Carnival Corporation Offers Free Credit Monitoring After Data Breach

Carnival Corporation, the world’s largest cruise operator, announced that it will provide some U.S. travelers with two years of free credit monitoring following a data breach. The breach exposed the personal data of nearly 6 million customers.

“In April, we identified unauthorized access to a limited part of our IT system caused by a social engineering attack on a single user account,” the company detailed in a statement to Fox News Digital. Carnival immediately blocked this activity, consulted third-party security experts, and informed law enforcement.

The breach was reported in a news release, stating that an unauthorized individual accessed certain personal information by tricking an employee. Carnival’s investigation, as filed with the Maine Attorney General’s office, revealed that the incident affected 5,995,277 people.
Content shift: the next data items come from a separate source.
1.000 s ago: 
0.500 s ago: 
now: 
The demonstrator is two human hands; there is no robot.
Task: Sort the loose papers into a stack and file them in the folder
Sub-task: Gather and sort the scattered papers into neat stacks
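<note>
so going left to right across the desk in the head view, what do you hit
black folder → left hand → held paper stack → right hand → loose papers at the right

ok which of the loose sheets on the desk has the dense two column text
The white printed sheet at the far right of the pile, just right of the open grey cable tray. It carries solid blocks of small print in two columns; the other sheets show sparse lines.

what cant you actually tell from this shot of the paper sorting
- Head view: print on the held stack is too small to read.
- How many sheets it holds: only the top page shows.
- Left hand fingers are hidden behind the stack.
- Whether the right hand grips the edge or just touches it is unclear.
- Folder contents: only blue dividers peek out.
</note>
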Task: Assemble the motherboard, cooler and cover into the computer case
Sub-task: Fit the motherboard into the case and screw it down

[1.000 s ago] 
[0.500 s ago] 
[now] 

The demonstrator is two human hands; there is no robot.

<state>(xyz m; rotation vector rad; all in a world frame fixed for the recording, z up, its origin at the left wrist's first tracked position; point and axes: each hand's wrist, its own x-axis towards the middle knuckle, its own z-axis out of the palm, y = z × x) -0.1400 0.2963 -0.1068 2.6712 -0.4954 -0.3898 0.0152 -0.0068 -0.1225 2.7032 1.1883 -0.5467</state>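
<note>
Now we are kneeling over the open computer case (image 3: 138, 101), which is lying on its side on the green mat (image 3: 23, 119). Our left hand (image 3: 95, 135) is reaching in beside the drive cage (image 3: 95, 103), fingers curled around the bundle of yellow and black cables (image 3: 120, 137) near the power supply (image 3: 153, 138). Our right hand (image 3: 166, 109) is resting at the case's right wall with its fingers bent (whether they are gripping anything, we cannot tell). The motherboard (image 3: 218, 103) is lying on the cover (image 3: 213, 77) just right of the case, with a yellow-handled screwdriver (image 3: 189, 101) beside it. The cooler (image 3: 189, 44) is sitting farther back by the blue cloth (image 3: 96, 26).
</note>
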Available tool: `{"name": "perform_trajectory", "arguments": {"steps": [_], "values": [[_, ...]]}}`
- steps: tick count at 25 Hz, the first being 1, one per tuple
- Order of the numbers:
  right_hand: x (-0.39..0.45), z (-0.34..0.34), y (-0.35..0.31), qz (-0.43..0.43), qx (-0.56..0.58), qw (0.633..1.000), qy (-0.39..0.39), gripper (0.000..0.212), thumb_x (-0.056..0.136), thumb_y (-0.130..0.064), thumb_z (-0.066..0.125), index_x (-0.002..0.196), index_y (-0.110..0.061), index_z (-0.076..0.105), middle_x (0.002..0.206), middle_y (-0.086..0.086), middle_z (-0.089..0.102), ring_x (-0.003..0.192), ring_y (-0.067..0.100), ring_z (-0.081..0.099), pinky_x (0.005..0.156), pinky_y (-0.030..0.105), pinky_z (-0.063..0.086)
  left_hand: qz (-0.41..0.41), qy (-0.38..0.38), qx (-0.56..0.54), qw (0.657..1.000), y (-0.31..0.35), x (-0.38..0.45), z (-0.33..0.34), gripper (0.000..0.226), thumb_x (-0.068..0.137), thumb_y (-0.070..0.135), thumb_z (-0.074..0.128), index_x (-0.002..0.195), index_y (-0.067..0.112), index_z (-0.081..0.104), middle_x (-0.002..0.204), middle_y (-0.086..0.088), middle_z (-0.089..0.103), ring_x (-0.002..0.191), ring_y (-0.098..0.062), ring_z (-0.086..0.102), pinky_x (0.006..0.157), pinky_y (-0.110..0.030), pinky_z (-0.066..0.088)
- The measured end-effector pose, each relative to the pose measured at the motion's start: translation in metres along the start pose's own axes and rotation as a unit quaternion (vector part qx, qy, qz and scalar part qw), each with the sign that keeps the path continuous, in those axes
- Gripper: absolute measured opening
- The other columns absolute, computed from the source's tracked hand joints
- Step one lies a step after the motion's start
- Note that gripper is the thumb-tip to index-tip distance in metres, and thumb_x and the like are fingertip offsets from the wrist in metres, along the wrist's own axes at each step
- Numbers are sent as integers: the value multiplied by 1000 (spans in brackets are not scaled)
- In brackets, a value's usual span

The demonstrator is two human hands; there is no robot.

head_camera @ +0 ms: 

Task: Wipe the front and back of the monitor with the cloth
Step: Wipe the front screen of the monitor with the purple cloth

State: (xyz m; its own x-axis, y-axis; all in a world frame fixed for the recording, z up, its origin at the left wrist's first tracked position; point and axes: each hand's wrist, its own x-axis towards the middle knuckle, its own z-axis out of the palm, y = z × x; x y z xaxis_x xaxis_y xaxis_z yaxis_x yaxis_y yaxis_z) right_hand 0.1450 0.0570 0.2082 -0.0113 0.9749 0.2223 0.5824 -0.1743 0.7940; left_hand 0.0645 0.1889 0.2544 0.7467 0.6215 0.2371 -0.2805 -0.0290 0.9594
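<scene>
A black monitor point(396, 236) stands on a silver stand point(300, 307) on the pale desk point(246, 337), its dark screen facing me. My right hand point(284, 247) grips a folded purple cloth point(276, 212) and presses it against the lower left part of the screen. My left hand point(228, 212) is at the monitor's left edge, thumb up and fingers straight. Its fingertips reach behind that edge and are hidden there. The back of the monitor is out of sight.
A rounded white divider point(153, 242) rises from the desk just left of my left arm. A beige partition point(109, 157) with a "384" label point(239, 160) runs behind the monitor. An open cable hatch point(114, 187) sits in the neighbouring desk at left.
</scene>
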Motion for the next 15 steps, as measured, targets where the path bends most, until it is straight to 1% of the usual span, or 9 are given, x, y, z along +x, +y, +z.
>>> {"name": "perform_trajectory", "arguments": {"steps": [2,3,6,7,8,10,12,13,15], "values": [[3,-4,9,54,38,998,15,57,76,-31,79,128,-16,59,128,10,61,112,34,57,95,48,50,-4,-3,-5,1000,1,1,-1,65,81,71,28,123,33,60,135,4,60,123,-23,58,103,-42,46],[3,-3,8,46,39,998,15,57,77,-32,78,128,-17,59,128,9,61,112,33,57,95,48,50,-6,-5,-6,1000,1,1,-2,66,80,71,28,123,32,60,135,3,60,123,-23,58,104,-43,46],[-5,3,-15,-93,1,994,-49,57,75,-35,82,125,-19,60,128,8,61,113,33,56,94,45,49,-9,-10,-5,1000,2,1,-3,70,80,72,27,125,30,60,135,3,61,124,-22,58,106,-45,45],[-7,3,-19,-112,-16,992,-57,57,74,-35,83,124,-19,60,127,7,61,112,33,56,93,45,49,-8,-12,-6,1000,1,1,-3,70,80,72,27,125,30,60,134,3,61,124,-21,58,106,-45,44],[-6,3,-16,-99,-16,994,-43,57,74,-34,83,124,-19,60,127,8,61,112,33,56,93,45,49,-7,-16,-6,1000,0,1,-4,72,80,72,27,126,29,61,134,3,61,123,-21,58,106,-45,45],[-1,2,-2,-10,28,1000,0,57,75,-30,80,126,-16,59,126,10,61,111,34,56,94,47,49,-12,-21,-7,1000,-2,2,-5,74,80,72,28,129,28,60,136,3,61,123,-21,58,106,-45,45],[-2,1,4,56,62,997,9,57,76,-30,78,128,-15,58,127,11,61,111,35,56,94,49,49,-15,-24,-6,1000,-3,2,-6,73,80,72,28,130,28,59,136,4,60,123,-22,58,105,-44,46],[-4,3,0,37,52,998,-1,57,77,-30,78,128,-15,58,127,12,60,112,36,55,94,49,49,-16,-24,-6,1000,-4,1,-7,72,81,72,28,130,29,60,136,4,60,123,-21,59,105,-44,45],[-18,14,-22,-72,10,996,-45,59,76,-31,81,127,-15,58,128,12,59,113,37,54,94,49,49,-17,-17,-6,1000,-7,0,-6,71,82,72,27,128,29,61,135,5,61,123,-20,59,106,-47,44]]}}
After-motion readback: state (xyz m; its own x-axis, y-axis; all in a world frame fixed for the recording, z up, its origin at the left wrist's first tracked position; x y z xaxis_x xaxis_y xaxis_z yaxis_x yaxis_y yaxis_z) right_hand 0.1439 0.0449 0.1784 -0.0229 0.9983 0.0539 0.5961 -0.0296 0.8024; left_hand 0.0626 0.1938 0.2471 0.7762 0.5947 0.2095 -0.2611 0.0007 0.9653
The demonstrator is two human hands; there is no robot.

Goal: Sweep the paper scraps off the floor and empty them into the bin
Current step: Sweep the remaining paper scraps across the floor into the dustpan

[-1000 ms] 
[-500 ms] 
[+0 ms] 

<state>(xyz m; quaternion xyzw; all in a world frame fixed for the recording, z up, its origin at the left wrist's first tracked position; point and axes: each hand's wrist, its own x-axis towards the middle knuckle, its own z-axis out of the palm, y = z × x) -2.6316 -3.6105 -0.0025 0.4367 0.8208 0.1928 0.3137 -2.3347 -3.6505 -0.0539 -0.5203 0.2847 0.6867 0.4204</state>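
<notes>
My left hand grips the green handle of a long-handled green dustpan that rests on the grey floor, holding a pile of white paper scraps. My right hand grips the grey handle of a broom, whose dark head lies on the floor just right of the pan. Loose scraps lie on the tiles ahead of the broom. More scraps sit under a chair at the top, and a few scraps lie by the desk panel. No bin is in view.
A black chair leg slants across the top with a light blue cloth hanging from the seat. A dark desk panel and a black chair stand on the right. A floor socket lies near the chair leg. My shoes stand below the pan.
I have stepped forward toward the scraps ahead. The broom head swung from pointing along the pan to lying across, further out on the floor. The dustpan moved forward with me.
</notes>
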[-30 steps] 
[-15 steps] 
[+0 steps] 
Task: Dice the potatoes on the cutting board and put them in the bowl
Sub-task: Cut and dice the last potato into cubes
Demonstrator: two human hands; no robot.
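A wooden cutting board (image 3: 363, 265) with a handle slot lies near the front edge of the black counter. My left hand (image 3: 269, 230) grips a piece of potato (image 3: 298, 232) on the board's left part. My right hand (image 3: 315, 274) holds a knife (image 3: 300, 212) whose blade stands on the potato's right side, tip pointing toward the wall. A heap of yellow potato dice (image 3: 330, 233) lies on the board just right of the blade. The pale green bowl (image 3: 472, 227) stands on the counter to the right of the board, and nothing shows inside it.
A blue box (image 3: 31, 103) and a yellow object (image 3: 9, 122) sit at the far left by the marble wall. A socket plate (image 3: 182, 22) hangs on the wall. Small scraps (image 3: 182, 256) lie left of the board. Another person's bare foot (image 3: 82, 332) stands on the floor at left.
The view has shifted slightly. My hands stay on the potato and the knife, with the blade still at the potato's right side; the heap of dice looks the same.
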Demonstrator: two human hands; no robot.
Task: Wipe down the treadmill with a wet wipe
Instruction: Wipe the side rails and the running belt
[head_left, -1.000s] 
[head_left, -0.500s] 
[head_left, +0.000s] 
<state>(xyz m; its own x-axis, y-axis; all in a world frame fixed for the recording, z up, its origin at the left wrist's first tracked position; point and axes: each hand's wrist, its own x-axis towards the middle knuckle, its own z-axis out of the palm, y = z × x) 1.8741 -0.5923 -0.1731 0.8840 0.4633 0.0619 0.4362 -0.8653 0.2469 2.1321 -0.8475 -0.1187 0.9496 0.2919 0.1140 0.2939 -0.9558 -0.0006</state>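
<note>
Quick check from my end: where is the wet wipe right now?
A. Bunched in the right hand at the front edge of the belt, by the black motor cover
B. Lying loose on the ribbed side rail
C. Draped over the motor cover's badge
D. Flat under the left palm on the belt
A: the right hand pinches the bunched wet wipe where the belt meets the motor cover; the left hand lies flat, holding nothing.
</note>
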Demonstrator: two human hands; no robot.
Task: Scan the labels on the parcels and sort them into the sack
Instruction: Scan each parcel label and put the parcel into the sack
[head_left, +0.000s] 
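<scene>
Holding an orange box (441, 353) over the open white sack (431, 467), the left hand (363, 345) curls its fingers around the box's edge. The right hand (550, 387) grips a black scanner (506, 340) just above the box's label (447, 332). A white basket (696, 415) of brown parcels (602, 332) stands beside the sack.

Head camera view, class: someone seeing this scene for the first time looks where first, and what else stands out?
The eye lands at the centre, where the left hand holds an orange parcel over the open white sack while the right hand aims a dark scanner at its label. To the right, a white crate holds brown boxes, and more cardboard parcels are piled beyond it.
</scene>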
Carnival Corporation serves approximately 13.5 million guests annually on a fleet of 90 ships, which includes Carnival Cruise Line, AIDA, Costa, Cunard, Holland America, P&O, and Princess cruise lines.

The company is performing a detailed analysis to identify what personal data was compromised. It has been established that names, email addresses, phone numbers, dates of birth, and driver’s license and passport numbers were included in the leaked data.

Notification letters have been sent to those affected by the cyber breach. “We’re notifying affected individuals and deeply regret any concern this causes,” the company communicated. “Protecting personal data is a priority, and we’ve enhanced our security measures.”

An online notice addressed customers who did not receive direct notifications, explaining the delay in breach notifications. The statement emphasized the complexity of such incidents, which require thorough investigation before notifying affected parties.

Discussions on platforms like Reddit’s r/CarnivalCruiseFans forum indicate customer frustration. Some expressed a preference for compensation or future cruise vouchers.

Some reports suggested that Carnival refused to pay a ransom, leading to customers’ information appearing on the dark web. These claims have not been verified by Carnival.

The security breach has been linked to the hacking group ShinyHunters, though this remains unconfirmed by Carnival.

Carnival is offering two years of complimentary credit monitoring through TransUnion to affected U.S. customers. It advises vigilant monitoring of accounts and contacting police in suspected fraud cases.